ASSIGNMENT.
Would you output the entries below only from the line containing "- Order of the" through the line containing "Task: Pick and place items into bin", exactly as they stand and with both ends included?

Start of Block

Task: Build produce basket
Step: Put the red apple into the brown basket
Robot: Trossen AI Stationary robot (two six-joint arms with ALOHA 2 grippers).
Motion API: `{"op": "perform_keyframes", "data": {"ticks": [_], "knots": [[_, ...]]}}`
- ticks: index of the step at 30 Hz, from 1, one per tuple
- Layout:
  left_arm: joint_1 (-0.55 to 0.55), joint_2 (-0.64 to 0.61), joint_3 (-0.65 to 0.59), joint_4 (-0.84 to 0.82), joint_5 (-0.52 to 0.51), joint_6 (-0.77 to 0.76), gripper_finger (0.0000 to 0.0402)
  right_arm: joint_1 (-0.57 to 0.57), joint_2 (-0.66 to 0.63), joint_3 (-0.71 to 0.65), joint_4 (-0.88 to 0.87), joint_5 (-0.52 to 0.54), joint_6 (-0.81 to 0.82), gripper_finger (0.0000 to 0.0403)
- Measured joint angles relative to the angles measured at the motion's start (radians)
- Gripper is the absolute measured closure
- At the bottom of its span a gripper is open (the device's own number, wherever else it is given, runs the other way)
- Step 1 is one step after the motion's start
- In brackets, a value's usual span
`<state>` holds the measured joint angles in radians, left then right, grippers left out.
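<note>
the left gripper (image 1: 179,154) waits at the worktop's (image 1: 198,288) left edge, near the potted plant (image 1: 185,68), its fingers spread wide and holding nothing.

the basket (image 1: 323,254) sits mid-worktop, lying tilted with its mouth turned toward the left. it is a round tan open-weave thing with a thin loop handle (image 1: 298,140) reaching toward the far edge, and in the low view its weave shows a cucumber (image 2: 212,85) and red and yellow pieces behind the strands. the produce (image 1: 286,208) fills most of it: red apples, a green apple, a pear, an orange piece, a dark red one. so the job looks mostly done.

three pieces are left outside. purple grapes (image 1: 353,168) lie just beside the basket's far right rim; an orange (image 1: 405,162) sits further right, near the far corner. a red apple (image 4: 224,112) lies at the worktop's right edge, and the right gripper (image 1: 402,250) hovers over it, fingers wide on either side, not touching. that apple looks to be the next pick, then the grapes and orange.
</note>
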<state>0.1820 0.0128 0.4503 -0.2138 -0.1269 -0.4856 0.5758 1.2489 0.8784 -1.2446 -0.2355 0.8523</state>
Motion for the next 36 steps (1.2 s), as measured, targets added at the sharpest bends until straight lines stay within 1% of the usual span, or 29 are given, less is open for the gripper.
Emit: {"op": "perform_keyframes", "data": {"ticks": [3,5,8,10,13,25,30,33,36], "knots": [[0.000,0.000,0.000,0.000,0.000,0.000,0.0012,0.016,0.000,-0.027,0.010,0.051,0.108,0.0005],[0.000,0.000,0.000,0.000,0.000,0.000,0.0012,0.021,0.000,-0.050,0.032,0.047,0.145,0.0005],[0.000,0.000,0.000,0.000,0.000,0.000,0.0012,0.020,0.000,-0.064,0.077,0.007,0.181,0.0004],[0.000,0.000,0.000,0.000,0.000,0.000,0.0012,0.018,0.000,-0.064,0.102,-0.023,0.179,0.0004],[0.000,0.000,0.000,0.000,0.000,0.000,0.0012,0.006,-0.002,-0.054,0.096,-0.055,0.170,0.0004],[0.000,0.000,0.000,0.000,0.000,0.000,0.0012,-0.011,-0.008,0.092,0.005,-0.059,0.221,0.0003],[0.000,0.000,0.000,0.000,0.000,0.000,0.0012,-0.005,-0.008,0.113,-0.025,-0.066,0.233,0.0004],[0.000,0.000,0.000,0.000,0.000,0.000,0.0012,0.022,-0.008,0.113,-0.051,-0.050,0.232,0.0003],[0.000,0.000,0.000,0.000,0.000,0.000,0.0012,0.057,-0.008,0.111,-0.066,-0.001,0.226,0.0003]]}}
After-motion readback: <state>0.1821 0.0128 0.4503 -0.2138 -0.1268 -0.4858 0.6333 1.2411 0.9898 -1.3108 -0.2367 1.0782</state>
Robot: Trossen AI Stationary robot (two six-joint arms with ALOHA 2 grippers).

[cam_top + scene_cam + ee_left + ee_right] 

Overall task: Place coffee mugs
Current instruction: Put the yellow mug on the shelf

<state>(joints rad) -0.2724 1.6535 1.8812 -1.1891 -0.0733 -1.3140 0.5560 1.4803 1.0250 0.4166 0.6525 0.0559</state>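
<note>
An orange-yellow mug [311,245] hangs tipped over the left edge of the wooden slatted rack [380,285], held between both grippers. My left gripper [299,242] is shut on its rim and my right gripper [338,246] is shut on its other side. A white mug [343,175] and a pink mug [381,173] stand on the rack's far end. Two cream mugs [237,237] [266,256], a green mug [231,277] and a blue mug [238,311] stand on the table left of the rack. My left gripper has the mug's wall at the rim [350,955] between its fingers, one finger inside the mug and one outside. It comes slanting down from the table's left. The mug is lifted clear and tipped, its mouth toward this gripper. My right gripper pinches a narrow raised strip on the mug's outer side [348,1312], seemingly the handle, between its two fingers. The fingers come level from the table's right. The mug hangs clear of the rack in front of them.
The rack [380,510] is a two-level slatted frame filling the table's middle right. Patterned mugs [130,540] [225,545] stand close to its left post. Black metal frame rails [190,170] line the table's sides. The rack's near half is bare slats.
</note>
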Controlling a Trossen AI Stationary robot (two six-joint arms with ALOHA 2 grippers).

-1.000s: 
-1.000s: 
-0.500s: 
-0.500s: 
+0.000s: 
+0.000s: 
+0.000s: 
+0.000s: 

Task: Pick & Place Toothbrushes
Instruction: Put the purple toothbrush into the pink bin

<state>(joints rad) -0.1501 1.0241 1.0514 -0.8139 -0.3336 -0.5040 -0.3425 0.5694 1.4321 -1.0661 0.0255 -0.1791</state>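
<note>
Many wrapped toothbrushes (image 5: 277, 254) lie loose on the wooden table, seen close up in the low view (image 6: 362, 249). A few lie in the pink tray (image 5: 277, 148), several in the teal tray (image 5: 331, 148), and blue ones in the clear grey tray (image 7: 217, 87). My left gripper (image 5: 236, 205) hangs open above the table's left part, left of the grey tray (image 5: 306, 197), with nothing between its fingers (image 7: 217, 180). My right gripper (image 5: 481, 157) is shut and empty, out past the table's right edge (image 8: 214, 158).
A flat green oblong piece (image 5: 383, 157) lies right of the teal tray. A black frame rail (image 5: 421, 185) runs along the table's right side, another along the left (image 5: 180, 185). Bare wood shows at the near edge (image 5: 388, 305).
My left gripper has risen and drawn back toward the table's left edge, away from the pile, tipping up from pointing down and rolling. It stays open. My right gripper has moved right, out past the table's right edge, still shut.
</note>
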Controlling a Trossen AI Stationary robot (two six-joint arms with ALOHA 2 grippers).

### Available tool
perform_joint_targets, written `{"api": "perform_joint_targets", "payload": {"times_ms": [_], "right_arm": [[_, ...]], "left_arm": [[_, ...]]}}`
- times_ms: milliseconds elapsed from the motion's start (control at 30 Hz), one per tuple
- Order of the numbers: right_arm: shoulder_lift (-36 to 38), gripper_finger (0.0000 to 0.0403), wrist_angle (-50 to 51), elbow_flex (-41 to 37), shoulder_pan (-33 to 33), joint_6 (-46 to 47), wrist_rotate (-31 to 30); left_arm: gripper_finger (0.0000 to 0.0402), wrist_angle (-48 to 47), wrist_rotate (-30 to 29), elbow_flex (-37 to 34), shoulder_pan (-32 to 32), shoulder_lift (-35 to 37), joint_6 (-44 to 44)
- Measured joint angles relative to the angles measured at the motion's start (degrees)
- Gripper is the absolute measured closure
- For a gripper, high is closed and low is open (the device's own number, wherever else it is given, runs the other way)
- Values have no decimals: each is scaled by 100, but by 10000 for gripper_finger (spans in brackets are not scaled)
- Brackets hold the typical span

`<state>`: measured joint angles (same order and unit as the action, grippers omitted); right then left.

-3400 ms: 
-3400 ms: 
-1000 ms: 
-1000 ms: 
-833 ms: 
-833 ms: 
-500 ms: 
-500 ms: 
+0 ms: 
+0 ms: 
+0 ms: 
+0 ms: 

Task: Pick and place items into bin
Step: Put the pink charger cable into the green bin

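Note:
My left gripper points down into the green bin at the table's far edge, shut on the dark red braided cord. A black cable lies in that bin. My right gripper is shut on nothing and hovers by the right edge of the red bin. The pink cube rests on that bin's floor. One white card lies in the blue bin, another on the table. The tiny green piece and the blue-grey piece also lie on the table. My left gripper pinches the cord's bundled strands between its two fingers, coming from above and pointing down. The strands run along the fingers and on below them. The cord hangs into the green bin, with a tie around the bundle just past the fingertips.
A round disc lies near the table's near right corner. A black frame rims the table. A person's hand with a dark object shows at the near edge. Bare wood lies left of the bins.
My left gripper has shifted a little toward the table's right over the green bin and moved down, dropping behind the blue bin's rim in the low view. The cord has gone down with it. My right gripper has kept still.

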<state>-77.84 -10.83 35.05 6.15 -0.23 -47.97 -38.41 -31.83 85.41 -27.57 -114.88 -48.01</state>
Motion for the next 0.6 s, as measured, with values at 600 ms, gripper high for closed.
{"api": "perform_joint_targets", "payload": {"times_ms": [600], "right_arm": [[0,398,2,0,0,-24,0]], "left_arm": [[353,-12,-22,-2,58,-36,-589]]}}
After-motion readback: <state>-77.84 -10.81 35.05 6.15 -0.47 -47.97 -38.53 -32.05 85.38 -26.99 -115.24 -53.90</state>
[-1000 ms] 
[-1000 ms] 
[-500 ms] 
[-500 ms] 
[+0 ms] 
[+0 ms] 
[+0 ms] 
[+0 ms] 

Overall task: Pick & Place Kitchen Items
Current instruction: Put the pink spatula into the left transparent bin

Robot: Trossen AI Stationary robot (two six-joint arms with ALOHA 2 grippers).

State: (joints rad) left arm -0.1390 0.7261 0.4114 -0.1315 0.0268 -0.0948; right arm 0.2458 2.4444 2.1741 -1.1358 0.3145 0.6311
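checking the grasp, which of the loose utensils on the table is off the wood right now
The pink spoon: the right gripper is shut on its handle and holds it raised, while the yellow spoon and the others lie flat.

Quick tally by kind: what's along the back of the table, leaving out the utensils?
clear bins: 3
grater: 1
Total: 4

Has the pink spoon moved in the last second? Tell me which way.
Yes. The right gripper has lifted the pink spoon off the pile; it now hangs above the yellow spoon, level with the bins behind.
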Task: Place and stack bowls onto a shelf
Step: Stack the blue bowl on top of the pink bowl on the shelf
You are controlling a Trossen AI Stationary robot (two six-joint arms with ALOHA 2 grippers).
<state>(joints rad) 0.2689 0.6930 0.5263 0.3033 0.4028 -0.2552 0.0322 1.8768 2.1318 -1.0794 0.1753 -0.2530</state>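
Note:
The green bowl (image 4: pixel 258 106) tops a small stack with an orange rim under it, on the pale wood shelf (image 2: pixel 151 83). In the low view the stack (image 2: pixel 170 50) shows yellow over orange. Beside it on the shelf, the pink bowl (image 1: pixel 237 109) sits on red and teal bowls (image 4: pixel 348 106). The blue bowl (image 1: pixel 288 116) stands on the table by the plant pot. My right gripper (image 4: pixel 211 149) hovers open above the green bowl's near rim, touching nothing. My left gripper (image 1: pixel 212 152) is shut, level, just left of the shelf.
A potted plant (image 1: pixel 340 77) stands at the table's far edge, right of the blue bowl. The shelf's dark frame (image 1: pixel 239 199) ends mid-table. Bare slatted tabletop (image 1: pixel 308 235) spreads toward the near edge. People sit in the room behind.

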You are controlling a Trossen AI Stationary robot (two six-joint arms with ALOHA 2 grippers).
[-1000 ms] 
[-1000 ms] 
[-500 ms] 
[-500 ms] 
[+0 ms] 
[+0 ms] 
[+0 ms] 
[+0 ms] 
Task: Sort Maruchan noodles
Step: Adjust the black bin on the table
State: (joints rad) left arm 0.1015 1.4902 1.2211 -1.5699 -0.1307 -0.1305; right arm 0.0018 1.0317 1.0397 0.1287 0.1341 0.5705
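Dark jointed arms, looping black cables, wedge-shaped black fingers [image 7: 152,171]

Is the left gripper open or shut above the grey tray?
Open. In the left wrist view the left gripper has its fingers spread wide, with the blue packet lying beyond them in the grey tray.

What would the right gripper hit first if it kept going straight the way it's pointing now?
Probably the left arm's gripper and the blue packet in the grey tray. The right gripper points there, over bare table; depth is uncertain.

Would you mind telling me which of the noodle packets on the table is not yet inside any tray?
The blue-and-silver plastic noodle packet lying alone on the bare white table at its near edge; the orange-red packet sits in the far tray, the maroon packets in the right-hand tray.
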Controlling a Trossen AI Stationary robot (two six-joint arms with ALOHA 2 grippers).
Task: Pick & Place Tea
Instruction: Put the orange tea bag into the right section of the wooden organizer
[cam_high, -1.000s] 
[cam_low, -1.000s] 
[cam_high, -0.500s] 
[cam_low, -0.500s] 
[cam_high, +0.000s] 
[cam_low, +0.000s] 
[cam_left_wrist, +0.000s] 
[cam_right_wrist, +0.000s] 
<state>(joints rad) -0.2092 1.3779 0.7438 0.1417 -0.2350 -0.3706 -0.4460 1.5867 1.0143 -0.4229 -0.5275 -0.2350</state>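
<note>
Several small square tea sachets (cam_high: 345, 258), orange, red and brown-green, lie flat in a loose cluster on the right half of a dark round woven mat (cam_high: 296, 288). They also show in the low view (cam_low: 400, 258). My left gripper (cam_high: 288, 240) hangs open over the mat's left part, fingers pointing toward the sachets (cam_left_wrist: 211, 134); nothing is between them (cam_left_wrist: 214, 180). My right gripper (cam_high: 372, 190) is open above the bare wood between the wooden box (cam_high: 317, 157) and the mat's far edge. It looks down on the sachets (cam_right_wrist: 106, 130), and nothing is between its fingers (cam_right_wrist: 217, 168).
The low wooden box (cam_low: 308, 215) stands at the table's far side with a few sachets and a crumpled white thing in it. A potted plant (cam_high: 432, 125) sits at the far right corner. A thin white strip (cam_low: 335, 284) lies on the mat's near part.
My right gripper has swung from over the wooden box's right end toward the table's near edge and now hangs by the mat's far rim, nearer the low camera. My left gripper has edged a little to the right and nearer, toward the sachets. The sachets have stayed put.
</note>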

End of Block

ANSWER TO THE PROBLEM.
- Order of the numbers: right_arm: shoulder_lift (-36 to 38), gripper_finger (0.0000 to 0.0403), wrist_angle (-50 to 51), elbow_flex (-41 to 37), shoulder_pan (-33 to 33), joint_6 (-46 to 47), wrist_rotate (-31 to 30); left_arm: gripper_finger (0.0000 to 0.0402), wrist_angle (-48 to 47), wrist_rotate (-30 to 29), elbow_flex (-37 to 34), shoulder_pan (-32 to 32), shoulder_lift (-35 to 37), joint_6 (-44 to 44)
- Measured joint angles relative to the angles measured at the motion's start (degrees)
- Gripper is the absolute measured closure
- For a gripper, high is closed and low is open (the device's own number, wherever else it is given, runs the other way)
- Values have no decimals: each is scaled by 100, but by 10000 for gripper_finger (spans in brackets are not scaled)
- Brackets hold the typical span

`<state>`: measured joint angles (same order and unit as the action, grippers omitted); right then left.

-3400 ms: 
-3400 ms: 
-1000 ms: 
-1000 ms: 
-833 ms: 
-833 ms: 
-500 ms: 
-500 ms: 
+0 ms: 
+0 ms: 
+0 ms: 
+0 ms: 

Task: Pick and place items into bin

Nothing further remains in this exercise.